Итак, истинная природа этого многообразного мира — не большое, единое всеобъемлющее материнское тело, извергающее из себя вещи, отличные только тем, больше или меньше досталось им этого материнского вещества, плотнее или разреженной наполнены этим веществом их видимые оболочки, — природа уже не порождение, а построение. Элементы, как воины в строю, производя перестроения и перегруппировки, создают все новые и новые вещи. Но солдатам кто-то должен дать команду сомкнуться или разомкнуться.
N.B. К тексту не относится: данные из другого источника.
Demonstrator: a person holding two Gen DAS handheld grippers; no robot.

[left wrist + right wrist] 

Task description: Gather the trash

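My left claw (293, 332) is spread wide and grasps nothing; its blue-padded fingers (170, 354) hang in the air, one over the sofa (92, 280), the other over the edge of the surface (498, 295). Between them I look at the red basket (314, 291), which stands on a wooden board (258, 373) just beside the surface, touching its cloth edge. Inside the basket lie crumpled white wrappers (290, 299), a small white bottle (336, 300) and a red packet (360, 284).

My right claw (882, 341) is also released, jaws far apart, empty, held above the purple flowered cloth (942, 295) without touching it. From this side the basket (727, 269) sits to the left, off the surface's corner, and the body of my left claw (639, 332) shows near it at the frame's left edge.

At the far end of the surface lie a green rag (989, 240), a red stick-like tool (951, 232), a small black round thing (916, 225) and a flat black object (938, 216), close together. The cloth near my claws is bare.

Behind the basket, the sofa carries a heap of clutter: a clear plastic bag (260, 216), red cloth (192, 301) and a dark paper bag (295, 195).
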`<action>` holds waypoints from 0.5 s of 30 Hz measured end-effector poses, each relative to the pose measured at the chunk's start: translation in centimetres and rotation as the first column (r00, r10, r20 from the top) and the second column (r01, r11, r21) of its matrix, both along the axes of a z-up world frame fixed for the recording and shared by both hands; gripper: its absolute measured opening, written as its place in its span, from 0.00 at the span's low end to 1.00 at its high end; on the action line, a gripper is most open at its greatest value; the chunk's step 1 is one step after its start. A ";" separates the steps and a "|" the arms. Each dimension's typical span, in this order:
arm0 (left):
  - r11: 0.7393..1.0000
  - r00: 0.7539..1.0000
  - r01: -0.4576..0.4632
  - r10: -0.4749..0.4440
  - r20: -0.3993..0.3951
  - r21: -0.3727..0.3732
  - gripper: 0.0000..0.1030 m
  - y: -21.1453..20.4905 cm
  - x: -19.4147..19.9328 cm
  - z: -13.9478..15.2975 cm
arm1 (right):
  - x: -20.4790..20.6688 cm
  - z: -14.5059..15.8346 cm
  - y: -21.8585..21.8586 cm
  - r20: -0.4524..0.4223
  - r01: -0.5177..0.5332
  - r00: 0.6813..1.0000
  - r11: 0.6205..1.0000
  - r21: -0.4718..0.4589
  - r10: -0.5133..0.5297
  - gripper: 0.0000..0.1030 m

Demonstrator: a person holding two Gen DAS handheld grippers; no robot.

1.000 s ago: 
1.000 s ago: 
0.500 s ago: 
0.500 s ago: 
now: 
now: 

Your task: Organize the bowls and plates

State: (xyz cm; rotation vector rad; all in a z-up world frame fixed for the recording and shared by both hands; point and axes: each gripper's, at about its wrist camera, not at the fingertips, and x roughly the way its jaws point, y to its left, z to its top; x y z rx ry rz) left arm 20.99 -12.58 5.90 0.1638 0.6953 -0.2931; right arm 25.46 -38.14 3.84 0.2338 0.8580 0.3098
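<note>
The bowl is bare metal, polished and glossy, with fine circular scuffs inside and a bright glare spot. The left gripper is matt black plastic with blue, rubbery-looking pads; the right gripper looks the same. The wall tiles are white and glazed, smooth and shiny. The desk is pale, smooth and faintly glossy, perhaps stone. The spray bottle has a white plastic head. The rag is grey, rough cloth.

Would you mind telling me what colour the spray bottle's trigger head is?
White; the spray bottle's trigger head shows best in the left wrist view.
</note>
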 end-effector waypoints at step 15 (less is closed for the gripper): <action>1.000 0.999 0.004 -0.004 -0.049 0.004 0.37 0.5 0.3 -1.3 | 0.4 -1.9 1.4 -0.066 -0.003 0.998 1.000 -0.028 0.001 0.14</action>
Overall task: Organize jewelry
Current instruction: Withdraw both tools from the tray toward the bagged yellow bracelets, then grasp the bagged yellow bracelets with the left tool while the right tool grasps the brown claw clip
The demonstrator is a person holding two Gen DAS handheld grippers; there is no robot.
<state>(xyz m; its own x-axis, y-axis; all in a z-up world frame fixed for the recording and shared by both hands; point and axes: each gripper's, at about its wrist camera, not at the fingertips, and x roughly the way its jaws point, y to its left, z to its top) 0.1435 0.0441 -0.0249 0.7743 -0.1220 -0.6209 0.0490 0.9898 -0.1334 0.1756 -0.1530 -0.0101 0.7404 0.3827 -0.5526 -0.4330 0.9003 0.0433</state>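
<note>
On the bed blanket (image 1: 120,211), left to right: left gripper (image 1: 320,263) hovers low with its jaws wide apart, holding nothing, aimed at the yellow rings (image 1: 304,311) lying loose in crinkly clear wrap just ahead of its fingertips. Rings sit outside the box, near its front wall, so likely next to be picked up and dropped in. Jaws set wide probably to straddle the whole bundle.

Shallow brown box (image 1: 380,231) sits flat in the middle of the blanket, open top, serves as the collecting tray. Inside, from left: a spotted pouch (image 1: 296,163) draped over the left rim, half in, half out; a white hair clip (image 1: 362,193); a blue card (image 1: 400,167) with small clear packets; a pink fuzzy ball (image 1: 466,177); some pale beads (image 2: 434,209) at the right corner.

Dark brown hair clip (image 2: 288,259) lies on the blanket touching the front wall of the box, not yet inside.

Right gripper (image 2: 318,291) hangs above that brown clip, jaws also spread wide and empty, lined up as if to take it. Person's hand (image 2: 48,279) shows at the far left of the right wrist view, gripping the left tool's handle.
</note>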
Взаимным расположением стихий огня, воздуха, воды и земли правят поочередно, превозмогая друг друга, Любовь и Вражда; нет ни рождения, ни смерти, нет ни единой вещи — существуют лишь временные стечения неизменных и бессмертных элементов, — такова разгадка природы, сочиненная Эмпедоклом.

Основанная на началах множественности картина природы, изображенная у Эмпедокла, не сразу утвердилась в сознании античного человека. Еще Гомер говорил:

 

Нет в многовластьи добра, единый быть должен властитель.

 

Греческая философия искала способы совместить представление об элементарном строении природы с традиционным идеалом единовластия и однородности. Если природу каждой вещи определяет ее внутренний склад, взаиморасположение составляющих ее стихий, то этот внутренний склад — по-гречески он называется «логос» — и есть распорядитель природного космоса. Этим же словом «логос» обозначалась у греков и складная человеческая речь, причем понятая не как бессмысленное звучание голоса, но как членораздельное выражение отчетливо сформулированной мысли. Перед рядом стихий Логос мог выступать и как заданный им строй, и как самая команда строиться так, а не иначе, и как та мысль, сообразно которой дано было распоряжение. Более того, Логос космоса для чуткой души звучит как обращенная к человеку речь. Природа, которая любит скрываться от взора, через посредничество Логоса вещей говорит с человеческой душой, и если за своей многообразной причудливой наружностью, как у сфинкса, льво-птице-девы, природа скрыта от человека, то каждым своим словом сфинкс раскрывает истину, все его загадки — разгадки бытия, — такую поэму о природе вещей сочинил Гераклит. Его природа состоит из тех же стихий огня, воздуха, воды и земли, но ему эти четыре стихии видятся переменчивыми ликами одной единой стихии огня. Чувственные впечатления обманывают нас, — говорил он, — учитесь умом видеть и умом слышать, внимайте Логосу космоса и логосу человеческой мысли, воплощенному в слове, в глаголе, — вот почему поэзия Гераклита ищет не зрительных образов, а словесных созвучий, его речь о природе еще более загадочна, чем сама природа, уже в древности Гераклита прозвали «темным» и «плачущим» философом — за то, что на привычный нам мир он смотрел мрачно, как на непрерывную смерть всего, что, вечно изменяясь, погибает, едва успевая возникнуть.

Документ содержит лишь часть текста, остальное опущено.